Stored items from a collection
--
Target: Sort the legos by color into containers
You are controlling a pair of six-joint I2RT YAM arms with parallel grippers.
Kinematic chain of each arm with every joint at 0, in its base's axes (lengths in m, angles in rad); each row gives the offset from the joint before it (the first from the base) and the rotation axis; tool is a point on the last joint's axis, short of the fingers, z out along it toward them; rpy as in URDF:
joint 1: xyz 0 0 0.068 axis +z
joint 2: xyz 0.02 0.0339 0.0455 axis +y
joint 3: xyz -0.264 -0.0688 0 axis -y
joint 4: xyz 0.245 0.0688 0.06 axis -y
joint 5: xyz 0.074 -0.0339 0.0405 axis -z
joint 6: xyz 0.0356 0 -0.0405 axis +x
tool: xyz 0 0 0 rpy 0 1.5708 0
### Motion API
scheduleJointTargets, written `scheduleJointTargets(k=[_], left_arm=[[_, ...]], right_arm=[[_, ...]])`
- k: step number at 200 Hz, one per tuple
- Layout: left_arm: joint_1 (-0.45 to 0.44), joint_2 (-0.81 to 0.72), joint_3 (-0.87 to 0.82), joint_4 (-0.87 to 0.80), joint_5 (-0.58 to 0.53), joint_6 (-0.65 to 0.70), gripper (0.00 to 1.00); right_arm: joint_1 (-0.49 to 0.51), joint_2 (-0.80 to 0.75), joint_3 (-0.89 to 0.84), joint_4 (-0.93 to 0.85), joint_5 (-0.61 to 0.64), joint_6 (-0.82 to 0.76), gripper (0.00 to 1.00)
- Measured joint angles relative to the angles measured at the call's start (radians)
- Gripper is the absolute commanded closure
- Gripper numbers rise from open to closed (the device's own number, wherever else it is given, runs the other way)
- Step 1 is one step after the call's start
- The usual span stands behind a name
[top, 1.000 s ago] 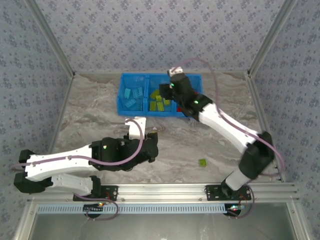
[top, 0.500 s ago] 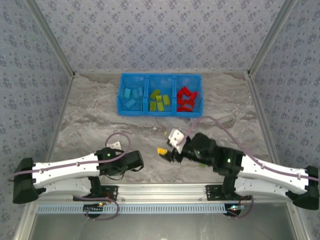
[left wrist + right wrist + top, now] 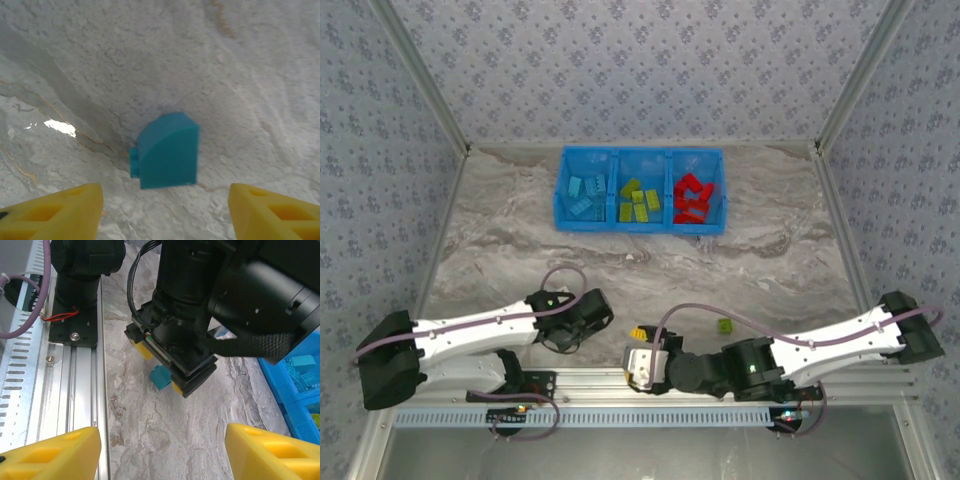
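Aluminium extrusion rail (image 3: 640,380) runs along the near edge of the grey-veined marble-pattern table (image 3: 520,230). Just beyond it, the right gripper (image 3: 160,455) faces the left gripper (image 3: 160,368), its own yellow fingers (image 3: 50,452) spread wide with nothing between them. The left gripper points down at the table, jaws equally wide apart and gripping nothing. One small teal-blue plastic brick (image 3: 167,150) rests on the table below the left gripper, in line with the gap between its fingers and touching neither. In the right wrist view this brick sits under the black gripper body, between the two yellow fingertips (image 3: 142,349). A small lime green plastic brick (image 3: 724,326) lies loose on the table, near the right arm (image 3: 820,345). At the far side stands the bright blue rectangular plastic bin (image 3: 640,226): light blue bricks (image 3: 584,193) in the left compartment, lime green bricks (image 3: 638,204) in the middle, red bricks (image 3: 690,198) in the right.
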Motion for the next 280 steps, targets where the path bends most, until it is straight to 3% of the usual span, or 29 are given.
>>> scheduleJointTargets(k=[48, 86, 106, 153, 174, 208, 237, 280], left_arm=[[0.056, 0.040, -0.053, 0.096, 0.045, 0.042, 0.47], [0.056, 0.083, -0.055, 0.141, 0.058, 0.066, 0.64], [0.056, 0.083, -0.055, 0.145, 0.053, 0.069, 0.68], [0.076, 0.035, 0.054, -0.018, 0.000, 0.135, 0.69], [0.178, 0.005, 0.195, -0.075, -0.010, 0.236, 0.69], [0.444, 0.066, 0.430, -0.094, 0.028, 0.469, 0.70], [0.607, 0.268, 0.650, -0.078, 0.108, 0.660, 0.70], [0.726, 0.606, 0.958, -0.052, 0.211, 0.846, 0.72]], right_arm=[[0.010, 0.086, 0.009, 0.056, 0.017, 0.000, 0.31], [0.010, 0.111, 0.014, 0.077, 0.018, 0.003, 0.32], [0.008, 0.111, 0.014, 0.084, 0.018, 0.008, 0.32], [-0.032, 0.112, 0.062, 0.081, 0.017, 0.008, 0.33], [-0.121, 0.122, 0.124, 0.086, 0.010, 0.008, 0.32], [-0.318, 0.243, 0.331, 0.093, 0.004, -0.002, 0.32], [-0.380, 0.428, 0.546, 0.108, 0.010, -0.058, 0.33], [-0.405, 0.632, 0.810, 0.101, 0.038, -0.138, 0.32]])
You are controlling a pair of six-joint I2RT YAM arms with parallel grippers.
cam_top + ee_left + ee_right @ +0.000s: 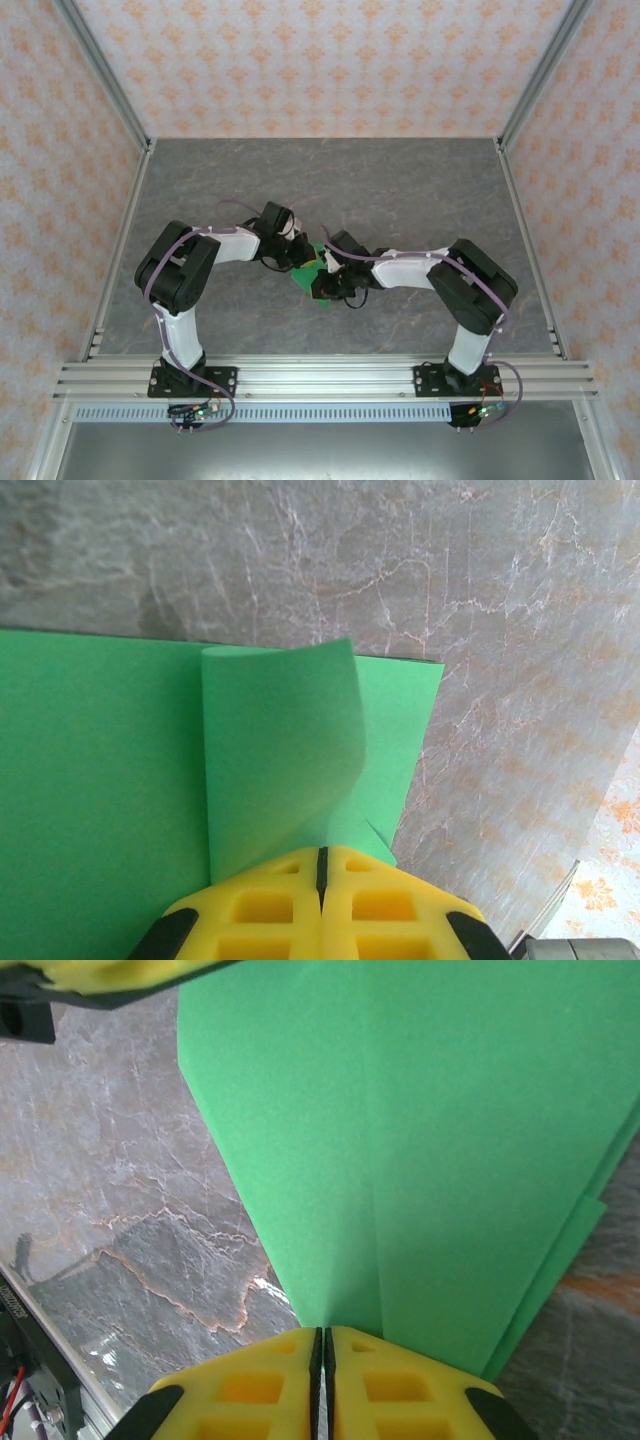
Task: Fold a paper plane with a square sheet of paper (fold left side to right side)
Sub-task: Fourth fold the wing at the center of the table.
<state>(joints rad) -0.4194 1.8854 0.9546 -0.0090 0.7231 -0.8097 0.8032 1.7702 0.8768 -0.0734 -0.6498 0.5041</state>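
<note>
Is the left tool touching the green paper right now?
Touching. Left wrist view: a curled flap of the green paper runs into the shut left tool.

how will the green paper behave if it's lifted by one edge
Probably floppy: a flap of the green paper curls over above the left end effector instead of standing flat. It looks thin and light, pinched in a fully shut grip. The sharp crease seen from the right wrist suggests it keeps folds, so a rough push could wrinkle it.
</note>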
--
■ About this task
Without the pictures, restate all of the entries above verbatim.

■ Task output
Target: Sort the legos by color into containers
You are controlling a pair of six-joint I2RT YAM arms with parallel grippers.
Kinematic chain of each arm with every joint at 0, in its base's axes (lengths in m, angles in rad); each row gives the offset from the joint before it (the first from the base) and the rotation axis; tool is a point on the last joint's axis, short of the fingers, z out along it toward them; rpy as in URDF:
joint 1: xyz 0 0 0.068 axis +z
joint 2: xyz 0.02 0.0339 0.0455 axis +y
joint 3: xyz -0.264 -0.0688 0 axis -y
joint 4: xyz 0.245 0.0688 0.06 axis -y
joint 5: xyz 0.074 -0.0339 0.0405 axis -z
joint 6: xyz 0.0356 0 -0.0405 axis +x
tool: xyz 0 0 0 rpy 0 1.5708 0
### Motion API
scheduleJointTargets, written `scheduleJointTargets(k=[_], left_arm=[[_, ...]], right_arm=[[_, ...]])`
- k: step number at 200 Hz, one per tuple
- Layout: left_arm: joint_1 (-0.45 to 0.44), joint_2 (-0.81 to 0.72), joint_3 (-0.87 to 0.82), joint_4 (-0.87 to 0.80), joint_5 (-0.58 to 0.53), joint_6 (-0.65 to 0.70), gripper (0.00 to 1.00); right_arm: joint_1 (-0.49 to 0.51), joint_2 (-0.80 to 0.75), joint_3 (-0.89 to 0.84), joint_4 (-0.93 to 0.85), joint_5 (-0.61 to 0.64), joint_6 (-0.82 to 0.76), gripper (0.00 to 1.00)
- Measured joint angles relative to the angles measured at the call's start (radians)
- Gripper is the absolute commanded closure
- Gripper numbers rise from open to closed (the device's own number, wherever else it is given, runs the other way)
- Step 1 is one step after the call's start
- The usual span stands behind a name
[top, 1.000 s ago] 
[top, 0.500 s ago] 
[left wrist + right wrist + top, now] 
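Aluminium extrusion rail (image 3: 640,380) runs along the near edge of the grey-veined marble-pattern table (image 3: 520,230). Just beyond it, the right gripper (image 3: 160,455) faces the left gripper (image 3: 160,368), its own yellow fingers (image 3: 50,452) spread wide with nothing between them. The left gripper points down at the table, jaws equally wide apart and gripping nothing. One small teal-blue plastic brick (image 3: 167,150) rests on the table below the left gripper, in line with the gap between its fingers and touching neither. In the right wrist view this brick sits under the black gripper body, between the two yellow fingertips (image 3: 142,349). A small lime green plastic brick (image 3: 724,326) lies loose on the table, near the right arm (image 3: 820,345). At the far side stands the bright blue rectangular plastic bin (image 3: 640,226): light blue bricks (image 3: 584,193) in the left compartment, lime green bricks (image 3: 638,204) in the middle, red bricks (image 3: 690,198) in the right.
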Motion for the next 280 steps, targets where the path bends most, until it is straight to 3% of the usual span, or 29 are given.
>>> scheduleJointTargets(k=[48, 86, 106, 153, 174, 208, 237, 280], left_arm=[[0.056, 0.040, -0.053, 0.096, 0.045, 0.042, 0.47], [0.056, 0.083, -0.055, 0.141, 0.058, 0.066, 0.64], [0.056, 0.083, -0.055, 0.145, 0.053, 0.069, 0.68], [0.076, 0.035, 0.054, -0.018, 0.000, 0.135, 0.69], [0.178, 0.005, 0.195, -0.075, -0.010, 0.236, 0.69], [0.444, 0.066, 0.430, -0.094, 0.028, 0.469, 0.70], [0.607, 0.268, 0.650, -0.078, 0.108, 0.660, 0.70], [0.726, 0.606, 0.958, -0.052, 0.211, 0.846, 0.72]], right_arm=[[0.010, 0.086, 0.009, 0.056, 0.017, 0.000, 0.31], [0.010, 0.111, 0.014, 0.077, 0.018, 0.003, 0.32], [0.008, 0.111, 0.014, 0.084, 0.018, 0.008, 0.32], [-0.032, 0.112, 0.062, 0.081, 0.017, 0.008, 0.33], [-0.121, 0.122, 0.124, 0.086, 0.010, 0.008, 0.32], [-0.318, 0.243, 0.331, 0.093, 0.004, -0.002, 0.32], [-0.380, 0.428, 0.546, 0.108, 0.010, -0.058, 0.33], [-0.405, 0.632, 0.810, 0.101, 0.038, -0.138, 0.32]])
You are controlling a pair of six-joint I2RT YAM arms with parallel grippers.
cam_top + ee_left + ee_right @ +0.000s: 
Task: Fold a paper plane with a square sheet of paper (fold left side to right side)
Sub-task: Fourth fold the wing at the center of the table.
<state>(joints rad) -0.4194 1.8854 0.9546 -0.0090 0.7231 -0.8097 0.8032 1.7702 0.8768 -0.0734 -0.6498 0.5041</state>
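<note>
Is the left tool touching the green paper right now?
Touching. Left wrist view: a curled flap of the green paper runs into the shut left tool.

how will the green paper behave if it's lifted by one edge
Probably floppy: a flap of the green paper curls over above the left end effector instead of standing flat. It looks thin and light, pinched in a fully shut grip. The sharp crease seen from the right wrist suggests it keeps folds, so a rough push could wrinkle it.
</note>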

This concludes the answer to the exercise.